Meetings every second Tuesday
Meeting Review, November 7, 2006
Here are some code sample from the concepts I talked about at the meeting.
I talked about properly escaping data that is to be injected into structured content. The two major examples of structured content that PHP developers inject data into are HTML and SQL.
When injecting data into HTML, a la <?php echo $data; ?>, it is important to always wrap it in htmlspecialchars(), like this:
<?php echo htmlspecialchars($data); ?>
...Unless you really want to inject HTML into the page.
Because HTML has a syntax, you can't inject arbitrary data into it, and expect the resulting HTML to be valid 100% of the time. One of the major features of HTML's syntax is the left angle bracket (<), which starts an HTML tag. If the data you are injecting has the angle bracket, you can't blame the HTML interpreter for interpreting it as the start of an HTML tag.
The htmlspecialchars() function that those special characters that make up the HTML language, and replaces them with tokens that the HTML interpreter understands as aliases to the special characters.

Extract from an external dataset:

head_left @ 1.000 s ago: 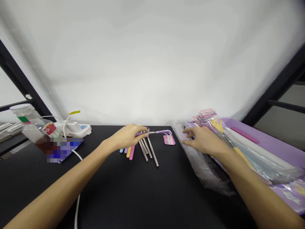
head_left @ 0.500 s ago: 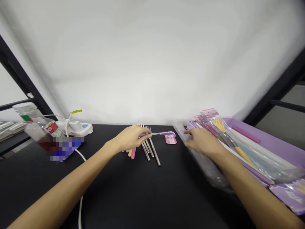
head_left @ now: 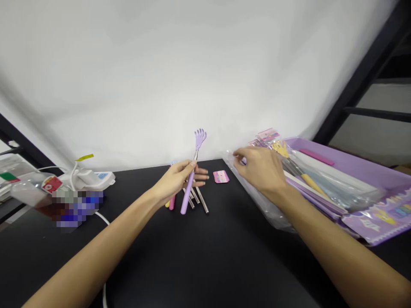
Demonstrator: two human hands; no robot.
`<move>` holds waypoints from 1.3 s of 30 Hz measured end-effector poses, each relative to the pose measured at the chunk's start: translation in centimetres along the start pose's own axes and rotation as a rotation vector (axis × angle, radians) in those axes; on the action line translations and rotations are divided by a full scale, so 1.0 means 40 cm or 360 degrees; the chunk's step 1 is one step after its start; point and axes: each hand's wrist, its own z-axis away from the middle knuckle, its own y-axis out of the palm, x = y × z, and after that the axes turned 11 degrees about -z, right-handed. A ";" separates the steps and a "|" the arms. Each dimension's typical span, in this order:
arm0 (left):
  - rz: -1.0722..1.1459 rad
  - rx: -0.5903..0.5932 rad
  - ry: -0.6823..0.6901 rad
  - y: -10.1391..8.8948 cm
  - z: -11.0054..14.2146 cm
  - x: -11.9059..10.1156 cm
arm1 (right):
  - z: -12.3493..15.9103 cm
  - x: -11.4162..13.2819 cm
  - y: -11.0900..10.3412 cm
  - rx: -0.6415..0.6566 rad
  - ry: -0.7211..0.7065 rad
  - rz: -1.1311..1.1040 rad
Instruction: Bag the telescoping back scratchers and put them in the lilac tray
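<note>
My left hand (head_left: 180,177) holds a lilac back scratcher (head_left: 187,192) between thumb and fingers, its claw end up and its handle slanting down toward me. Beneath and behind that hand lie several more back scratchers (head_left: 201,200) with metal rods and coloured handles, partly hidden. My right hand (head_left: 260,167) is over the clear plastic bags (head_left: 257,194) at the left side of the purple box (head_left: 353,164). Its fingers are curled in toward the thumb; whether they pinch the plastic cannot be made out. A small pink card (head_left: 221,176) lies on the black table (head_left: 205,256) between the hands.
Inside the purple box lie bagged back scratchers, one with a yellow claw (head_left: 280,149), and a printed purple flap (head_left: 379,220). At left are a clear bottle (head_left: 28,192), a white power strip (head_left: 99,179) and its cable (head_left: 104,219). A white wall (head_left: 199,77) stands behind.
My left hand has turned the lilac back scratcher from lying sideways to upright, claw up. My right hand's fingers have curled in over the plastic bags. The view has shifted slightly.
</note>
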 end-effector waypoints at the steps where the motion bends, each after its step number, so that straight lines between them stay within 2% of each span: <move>1: 0.0149 0.0004 0.0023 0.006 -0.001 0.000 | 0.005 0.008 0.005 -0.0038 -0.0147 -0.0051; 6: 0.0472 0.0013 0.0093 0.023 -0.002 -0.003 | 0.032 0.045 0.037 0.0004 -0.0850 -0.0210; 8: 0.0498 0.0009 0.0086 0.025 -0.003 -0.002 | 0.040 0.053 0.047 -0.0002 -0.1028 -0.0288; 10: 0.0485 -0.0007 0.0074 0.024 -0.004 0.002 | 0.044 0.060 0.055 0.0001 -0.1096 -0.0443; 12: 0.0469 -0.0089 0.0057 0.022 -0.005 0.008 | 0.048 0.071 0.061 0.0043 -0.1002 -0.0674; 14: 0.0500 -0.0166 0.0066 0.023 -0.004 0.014 | 0.051 0.089 0.064 0.0107 -0.0780 -0.0909; 18: 0.0650 -0.0206 0.0169 0.035 0.001 0.013 | 0.057 0.136 0.066 0.0262 -0.0322 -0.1196; 21: 0.0710 -0.0342 0.0250 0.039 0.003 -0.002 | 0.054 0.148 0.067 0.0428 -0.0048 -0.1460; 25: 0.0726 -0.0515 0.0297 0.010 -0.002 -0.010 | 0.031 0.110 0.061 0.0552 0.0227 -0.1985; 29: 0.0521 -0.0711 0.0259 -0.036 -0.011 0.013 | 0.006 0.052 0.034 0.0597 0.0429 -0.2174; 32: 0.0314 -0.0707 0.0260 -0.056 -0.016 0.036 | -0.005 0.021 0.003 0.0642 0.0417 -0.2036; 35: 0.0134 -0.0663 0.0333 -0.066 -0.021 0.048 | -0.010 0.004 -0.032 0.0683 0.0226 -0.1701; 39: -0.0199 -0.0839 0.0415 -0.082 -0.024 0.047 | -0.016 -0.020 -0.065 0.0720 0.0008 -0.1348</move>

Here are those special characters, and their aliases:
| < | < |
| > | > |
| " | " |
| & | & |
In HTML, those tokens that act as aliases are called entities.
This is the logically correct way to insert arbitrary data into HTML. It's also the secure way to do it. I want to emphasize that by doing it the logical way, you also take care of doing it the secure way. It's a way of killing two birds with one stone.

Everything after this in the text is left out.